After his death, family and supporters of Alfie Evans celebrated his life in pictures and hundreds of tearful supporters of Alfie Evans and his family gathered at a park near Alder Hey Children’s Hospital to release balloons to honor the little boy after his death. And Pope Francis expressed the kind of sentiments that people around the world are expressing. He talked about his sadness and he talked about Alfie being embraced by the Lord in heaven.

“I am deeply moved by the death of little Alfie. Today I pray especially for his parents, as God the Father receives him in his tender embrace,” the pope tweeted on Saturday.

The legal battle sparked anger nationwide in England but also internationally as people stood up for Alfie’s parents and strongly opposed courts and hospitals making life and death decisions for patients over their families objections.

There is concern that the hospital contributed to his death.

As LifeNews reported, after removing his life support without permission, officials at Alder Hey Children’s Hospital waited 28 hours before finally feeding the 23-month old boy, who was fighting a rare neurological condition. Alfie’s Father Tom Evans confirmed at the time that his son was finally being fed but he condemned hospital officials for waiting so long to finally get him the nutrition he needs.

“They only started feeding him at one ‘o’clock yesterday. It’s disgusting how he’s being treated,” Evans said. “Not even an animal would be treated like this. He’s proving them wrong. It’s time to give him some grace and dignity and let him go home or to Italy.”

The other day, Alfie’s parents changed course and decided to end their battle.

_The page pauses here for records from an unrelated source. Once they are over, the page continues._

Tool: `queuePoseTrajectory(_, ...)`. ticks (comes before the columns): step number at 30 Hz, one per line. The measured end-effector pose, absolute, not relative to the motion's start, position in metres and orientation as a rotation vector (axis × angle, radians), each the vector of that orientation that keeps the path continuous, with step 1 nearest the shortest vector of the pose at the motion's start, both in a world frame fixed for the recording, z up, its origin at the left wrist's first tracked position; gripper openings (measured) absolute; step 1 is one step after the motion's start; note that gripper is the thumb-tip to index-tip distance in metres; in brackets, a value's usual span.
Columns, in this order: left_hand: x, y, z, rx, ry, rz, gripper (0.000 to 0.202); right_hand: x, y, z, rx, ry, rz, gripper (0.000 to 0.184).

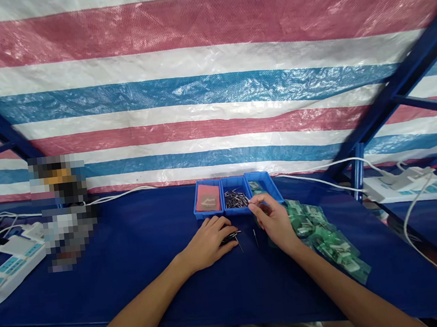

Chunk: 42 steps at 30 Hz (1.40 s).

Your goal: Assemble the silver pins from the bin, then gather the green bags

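A cluster of short dark metal pins (232, 236) was held under the fingertips of the left hand (208, 243), which lay palm down and curled loosely on the blue table (134, 255); the pins were thin, dark and glossy, their ends sticking out at the hand's 3 o'clock. Two more loose pins (255, 236) lay on the cloth between the hands, slim and nearly upright in the view. The right hand (274, 221) was raised just off the table with thumb and forefinger pinched together at its 11 o'clock; whether anything was gripped there could not be told. At 12 o'clock from the hands three small blue bins stood side by side: the left bin (207, 199) held a reddish pad, the middle bin (236, 199) a heap of the same dark pins, the right bin (264, 183) green packets. A pile of green bags (330, 240) was spread at 3 o'clock of the right hand, touching it.
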State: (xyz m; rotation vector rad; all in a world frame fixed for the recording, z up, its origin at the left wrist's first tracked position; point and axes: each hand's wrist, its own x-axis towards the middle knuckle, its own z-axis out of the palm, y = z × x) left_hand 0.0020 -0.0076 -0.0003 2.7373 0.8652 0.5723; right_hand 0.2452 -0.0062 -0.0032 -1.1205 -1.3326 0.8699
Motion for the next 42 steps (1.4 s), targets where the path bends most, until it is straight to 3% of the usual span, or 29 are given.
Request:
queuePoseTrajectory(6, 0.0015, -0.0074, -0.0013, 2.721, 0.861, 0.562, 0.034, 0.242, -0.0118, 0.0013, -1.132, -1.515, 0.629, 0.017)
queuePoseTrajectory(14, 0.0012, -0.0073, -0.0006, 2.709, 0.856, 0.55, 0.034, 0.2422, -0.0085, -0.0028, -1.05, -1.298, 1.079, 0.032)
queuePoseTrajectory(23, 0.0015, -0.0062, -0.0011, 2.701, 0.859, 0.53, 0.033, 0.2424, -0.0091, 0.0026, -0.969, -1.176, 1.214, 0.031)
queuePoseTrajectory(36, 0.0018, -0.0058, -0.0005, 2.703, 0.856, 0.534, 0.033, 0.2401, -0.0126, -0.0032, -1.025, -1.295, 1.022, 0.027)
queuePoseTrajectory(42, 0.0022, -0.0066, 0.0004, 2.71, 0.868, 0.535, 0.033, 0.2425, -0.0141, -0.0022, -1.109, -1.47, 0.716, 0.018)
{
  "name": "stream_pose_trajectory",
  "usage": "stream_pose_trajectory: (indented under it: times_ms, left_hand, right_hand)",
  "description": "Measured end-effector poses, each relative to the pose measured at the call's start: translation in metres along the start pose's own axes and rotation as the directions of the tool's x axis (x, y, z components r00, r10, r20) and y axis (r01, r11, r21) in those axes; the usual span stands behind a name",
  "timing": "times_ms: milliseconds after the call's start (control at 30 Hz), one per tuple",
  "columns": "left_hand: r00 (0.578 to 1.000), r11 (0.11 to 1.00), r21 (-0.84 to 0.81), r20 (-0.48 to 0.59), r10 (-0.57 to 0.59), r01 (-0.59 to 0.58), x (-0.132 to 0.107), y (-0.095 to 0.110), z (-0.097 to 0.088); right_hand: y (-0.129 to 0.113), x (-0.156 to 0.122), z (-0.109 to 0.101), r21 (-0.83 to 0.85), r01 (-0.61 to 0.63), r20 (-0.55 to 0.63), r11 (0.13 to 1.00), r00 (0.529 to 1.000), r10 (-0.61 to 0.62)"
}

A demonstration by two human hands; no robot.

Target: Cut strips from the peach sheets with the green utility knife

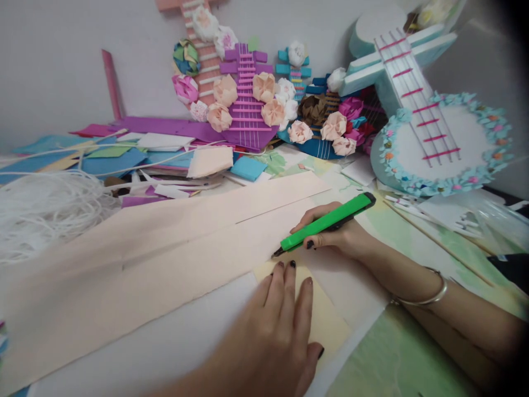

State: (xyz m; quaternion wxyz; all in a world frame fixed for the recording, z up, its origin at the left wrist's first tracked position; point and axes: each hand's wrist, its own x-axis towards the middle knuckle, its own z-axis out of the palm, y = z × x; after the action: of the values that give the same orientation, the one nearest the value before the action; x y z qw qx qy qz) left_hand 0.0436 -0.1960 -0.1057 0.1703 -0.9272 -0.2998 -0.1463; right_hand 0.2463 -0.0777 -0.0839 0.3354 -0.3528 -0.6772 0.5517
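In the head view, my right hand point(336, 231) grips a green box cutter point(322, 223). Its blade tip points down and left, at the edge of a long peach paper sheet point(165, 248). A straight slit runs through the far right part of that sheet. My left hand point(281, 325) lies flat with its fingers stretched out, just below the blade. Under its fingers is a pale yellow piece of paper point(326, 309). White paper point(165, 336) lies beneath the peach sheet. Whether the blade touches the paper I cannot tell.
Paper guitar-like models with paper flowers stand along the wall, among them a purple one point(248, 105) and a large light blue one point(430, 121). A tangle of white cord point(49, 215) and coloured paper scraps point(119, 160) lie at left. A thin stick point(438, 242) lies at right.
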Motion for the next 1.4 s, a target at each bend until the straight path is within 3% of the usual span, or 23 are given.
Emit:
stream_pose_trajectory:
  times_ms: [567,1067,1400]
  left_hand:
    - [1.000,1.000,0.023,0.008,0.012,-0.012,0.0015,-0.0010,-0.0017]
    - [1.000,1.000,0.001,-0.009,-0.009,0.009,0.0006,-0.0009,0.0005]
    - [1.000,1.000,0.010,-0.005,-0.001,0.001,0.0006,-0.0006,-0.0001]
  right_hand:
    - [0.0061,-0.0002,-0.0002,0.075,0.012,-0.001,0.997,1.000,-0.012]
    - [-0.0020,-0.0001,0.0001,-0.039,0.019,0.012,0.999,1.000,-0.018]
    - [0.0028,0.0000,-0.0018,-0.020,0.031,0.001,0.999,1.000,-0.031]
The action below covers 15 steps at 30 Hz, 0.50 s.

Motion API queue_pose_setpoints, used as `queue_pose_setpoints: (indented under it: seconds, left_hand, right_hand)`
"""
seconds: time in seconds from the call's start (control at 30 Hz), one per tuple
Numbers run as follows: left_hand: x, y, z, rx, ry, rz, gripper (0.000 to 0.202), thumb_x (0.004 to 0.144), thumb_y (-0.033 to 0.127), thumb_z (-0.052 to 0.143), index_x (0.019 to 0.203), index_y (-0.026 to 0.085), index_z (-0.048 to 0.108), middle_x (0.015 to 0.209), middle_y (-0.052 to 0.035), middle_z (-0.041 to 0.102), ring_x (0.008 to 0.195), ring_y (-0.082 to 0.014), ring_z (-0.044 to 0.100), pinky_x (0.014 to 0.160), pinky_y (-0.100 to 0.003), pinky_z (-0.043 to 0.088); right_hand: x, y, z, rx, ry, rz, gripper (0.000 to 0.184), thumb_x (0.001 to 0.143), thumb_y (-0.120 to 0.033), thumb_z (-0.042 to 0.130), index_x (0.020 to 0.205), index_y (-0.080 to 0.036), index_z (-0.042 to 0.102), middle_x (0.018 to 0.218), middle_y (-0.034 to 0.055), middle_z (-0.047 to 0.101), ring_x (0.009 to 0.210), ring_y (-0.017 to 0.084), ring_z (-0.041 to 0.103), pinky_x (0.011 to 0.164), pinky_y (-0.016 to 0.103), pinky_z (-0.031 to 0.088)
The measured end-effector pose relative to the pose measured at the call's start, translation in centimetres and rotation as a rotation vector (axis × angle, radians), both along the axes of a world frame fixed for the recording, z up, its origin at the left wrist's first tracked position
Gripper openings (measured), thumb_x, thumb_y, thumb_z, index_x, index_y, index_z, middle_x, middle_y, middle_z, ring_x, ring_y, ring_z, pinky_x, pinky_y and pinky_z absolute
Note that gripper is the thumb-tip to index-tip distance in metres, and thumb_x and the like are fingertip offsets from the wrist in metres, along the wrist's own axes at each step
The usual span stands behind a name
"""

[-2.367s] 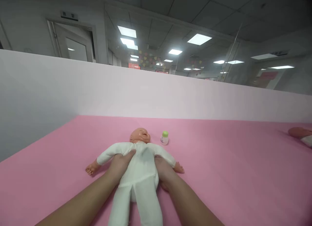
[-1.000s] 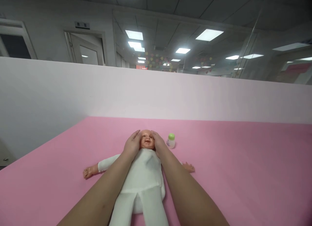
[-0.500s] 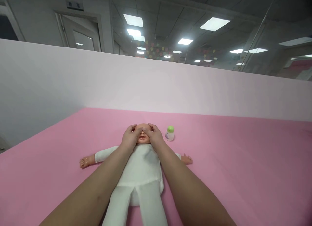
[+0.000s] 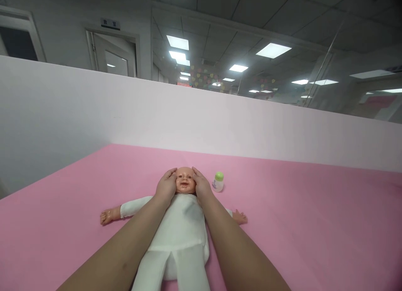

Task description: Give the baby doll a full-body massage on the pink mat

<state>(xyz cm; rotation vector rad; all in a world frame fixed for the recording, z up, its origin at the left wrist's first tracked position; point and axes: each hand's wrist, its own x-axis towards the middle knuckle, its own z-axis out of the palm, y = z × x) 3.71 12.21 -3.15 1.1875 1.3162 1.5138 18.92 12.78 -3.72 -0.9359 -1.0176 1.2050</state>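
Note:
A baby doll (image 4: 179, 224) with a soft white body lies on its back, arms spread out and its hard plastic face turned up. My left hand (image 4: 166, 186) cups the left side of the doll's head, fingers curved along it. Against the opposite side of the head rests my right hand (image 4: 202, 185), in a matching grip with its thumb by the cheek. Between the two hands the doll's eyes and mouth are uncovered. A small clear bottle with a green cap (image 4: 218, 182) stands just right of my right hand, apart from it.
The doll lies on a pink padded surface (image 4: 298, 224). A low white wall (image 4: 201, 119) borders it at the back and continues along the left. Beyond are a door (image 4: 114, 58), glass panels and lit ceiling panels.
My thumbs have moved outward from the doll's eye area to the sides of its face, uncovering the eyes. The camera has tilted up slightly. The bottle has stayed beside the head.

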Motion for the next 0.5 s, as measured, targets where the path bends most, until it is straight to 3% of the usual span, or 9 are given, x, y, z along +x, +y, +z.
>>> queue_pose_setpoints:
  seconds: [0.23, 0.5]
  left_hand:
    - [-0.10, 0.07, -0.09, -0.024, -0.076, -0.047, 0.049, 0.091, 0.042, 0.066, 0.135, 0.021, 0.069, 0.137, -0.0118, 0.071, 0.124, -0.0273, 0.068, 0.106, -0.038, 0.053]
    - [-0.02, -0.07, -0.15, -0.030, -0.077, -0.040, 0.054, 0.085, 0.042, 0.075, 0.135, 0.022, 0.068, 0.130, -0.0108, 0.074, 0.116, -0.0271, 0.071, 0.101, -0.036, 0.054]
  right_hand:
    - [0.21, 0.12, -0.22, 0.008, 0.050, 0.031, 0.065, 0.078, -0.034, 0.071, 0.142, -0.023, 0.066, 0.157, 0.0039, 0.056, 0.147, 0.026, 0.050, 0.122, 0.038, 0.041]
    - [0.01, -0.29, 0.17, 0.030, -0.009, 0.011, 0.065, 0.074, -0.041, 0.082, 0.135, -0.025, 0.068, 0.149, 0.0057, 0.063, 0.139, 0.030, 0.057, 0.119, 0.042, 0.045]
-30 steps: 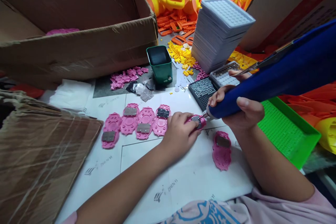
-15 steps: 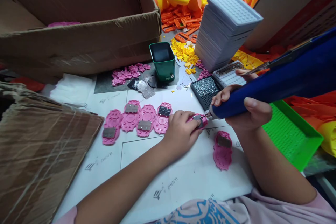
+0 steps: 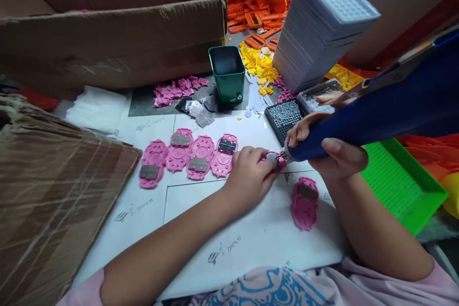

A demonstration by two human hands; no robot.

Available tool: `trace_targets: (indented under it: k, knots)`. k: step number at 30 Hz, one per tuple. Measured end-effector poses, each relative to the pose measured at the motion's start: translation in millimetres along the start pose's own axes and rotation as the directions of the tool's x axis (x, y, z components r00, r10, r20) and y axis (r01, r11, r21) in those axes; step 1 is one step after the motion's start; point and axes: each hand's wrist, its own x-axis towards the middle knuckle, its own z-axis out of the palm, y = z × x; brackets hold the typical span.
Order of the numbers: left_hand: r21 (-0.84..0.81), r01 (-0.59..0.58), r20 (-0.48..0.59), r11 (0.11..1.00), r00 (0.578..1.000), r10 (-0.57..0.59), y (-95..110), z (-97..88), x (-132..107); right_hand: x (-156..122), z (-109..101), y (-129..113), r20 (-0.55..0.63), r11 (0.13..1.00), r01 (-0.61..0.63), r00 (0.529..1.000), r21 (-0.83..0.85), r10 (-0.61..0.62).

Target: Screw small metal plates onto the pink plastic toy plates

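Head view: right hand (image 3: 340, 160) grip around blue screwdriver (image 3: 380, 110), left hand (image 3: 248, 172) grip holding pink case (image 3: 281, 162), wearer's side of green cup (image 3: 229, 85).

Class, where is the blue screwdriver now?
In the head view, right side: the right hand grips the blue screwdriver, its tip at the pink casing held by the left hand.

Pink plastic rounded shell (image 3: 281, 164): lay partly hidden under the left hand (image 3: 250, 172), its grey metal plate (image 3: 272, 157) showing
Long blue powered screwdriver (image 3: 369, 117): slanted in the right hand (image 3: 332, 165), metal bit low at the shell
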Motion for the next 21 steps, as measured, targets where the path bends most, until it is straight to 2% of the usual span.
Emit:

Alfie Evans’ father Tom Evans called for supporters of Alfie and his family to “stand down” so they can begin “building a bridge” with Alder Hey Children’s Hospital and its staff. The statement from Alfie’s father was surprising given the animosity that had developed between the Evans family and the hospital. Hospital officials have spent months in court preventing Alfie’s family from taking him to a hospital in Italy or even taking him home. Hospital officials even went as far as misleading courts by saying that they never said Alfie would die quickly after his life support was removed — even though they initially said Alfie would die within minutes after yanking his life support over his parents’ objections.

But perhaps seeing that there was little opportunity left to fight for Alfie’s rights and their right to take him abroad or take him home or sensing a need to appease the hospital to bring him home, Tom Evans struck a conciliatory tone.

Later, the family of Alfie Evans blasted a false news report saying his parents are supposedly preparing for his death.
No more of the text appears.